Of the 2,110 patients included, 131 (6%) had intracranial hemorrhage and 41 (2%) had inhospital death or neurosurgery. There were 162 patients (8%) with steps 1 to 3 criteria. Of the remaining 1,948 patients without steps 1 to 3 criteria, 566 (29%) had anticoagulant or antiplatelet use. Of these patients, 52 (9%) had traumatic intracranial hemorrhage and 15 (3%) died or had neurosurgery. The sensitivity (adjusted for clustering by EMS agency) of steps 1 to 3 criteria was 19.8% (26/131; 95% confidence interval [CI] 5.5% to 51.2%) for identifying traumatic intracranial hemorrhage and 34.1% (14/41; 95% CI 9.9% to 70.1%) for death or neurosurgery.
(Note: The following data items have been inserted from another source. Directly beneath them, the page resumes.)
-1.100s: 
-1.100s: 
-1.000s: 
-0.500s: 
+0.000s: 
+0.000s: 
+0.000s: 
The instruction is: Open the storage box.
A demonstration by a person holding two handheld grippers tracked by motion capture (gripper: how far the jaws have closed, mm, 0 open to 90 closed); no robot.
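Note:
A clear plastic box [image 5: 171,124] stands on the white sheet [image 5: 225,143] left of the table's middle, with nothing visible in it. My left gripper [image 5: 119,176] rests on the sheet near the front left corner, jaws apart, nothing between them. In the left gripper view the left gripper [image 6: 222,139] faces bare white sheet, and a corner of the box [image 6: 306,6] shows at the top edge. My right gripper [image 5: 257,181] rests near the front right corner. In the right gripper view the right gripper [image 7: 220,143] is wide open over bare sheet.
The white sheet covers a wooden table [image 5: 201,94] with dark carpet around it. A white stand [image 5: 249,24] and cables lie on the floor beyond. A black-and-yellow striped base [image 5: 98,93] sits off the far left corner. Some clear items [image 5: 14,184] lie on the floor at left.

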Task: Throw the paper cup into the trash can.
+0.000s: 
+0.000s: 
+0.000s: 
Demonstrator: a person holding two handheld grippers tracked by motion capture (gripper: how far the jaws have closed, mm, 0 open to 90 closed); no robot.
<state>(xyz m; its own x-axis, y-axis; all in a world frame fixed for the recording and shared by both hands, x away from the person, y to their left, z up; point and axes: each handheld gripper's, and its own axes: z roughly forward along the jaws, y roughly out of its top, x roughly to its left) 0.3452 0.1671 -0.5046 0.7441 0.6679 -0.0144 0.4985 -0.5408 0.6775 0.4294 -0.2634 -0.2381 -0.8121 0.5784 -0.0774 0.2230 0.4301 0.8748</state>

The additional criterion of anticoagulant or antiplatelet use improved the sensitivity for intracranial hemorrhage (78/131; 59.5%; 95% CI 42.9% to 74.2%) and death or neurosurgery (29/41; 70.7%; 95% CI 61.0% to 78.9%).


Relatively few patients met steps 1 to 3 triage criteria. For individuals who did not have steps 1 to 3 criteria, nearly 30% had anticoagulant or antiplatelet use. A relatively high proportion of these patients had intracranial hemorrhage, but a much smaller proportion died or had neurosurgery during hospitalization. Use of steps 1 to 3 triage criteria alone is not sufficient in identifying intracranial hemorrhage and death or neurosurgery in this patient population. The additional criterion of anticoagulant or antiplatelet use improves the sensitivity of the instrument, with only a modest decrease in specificity.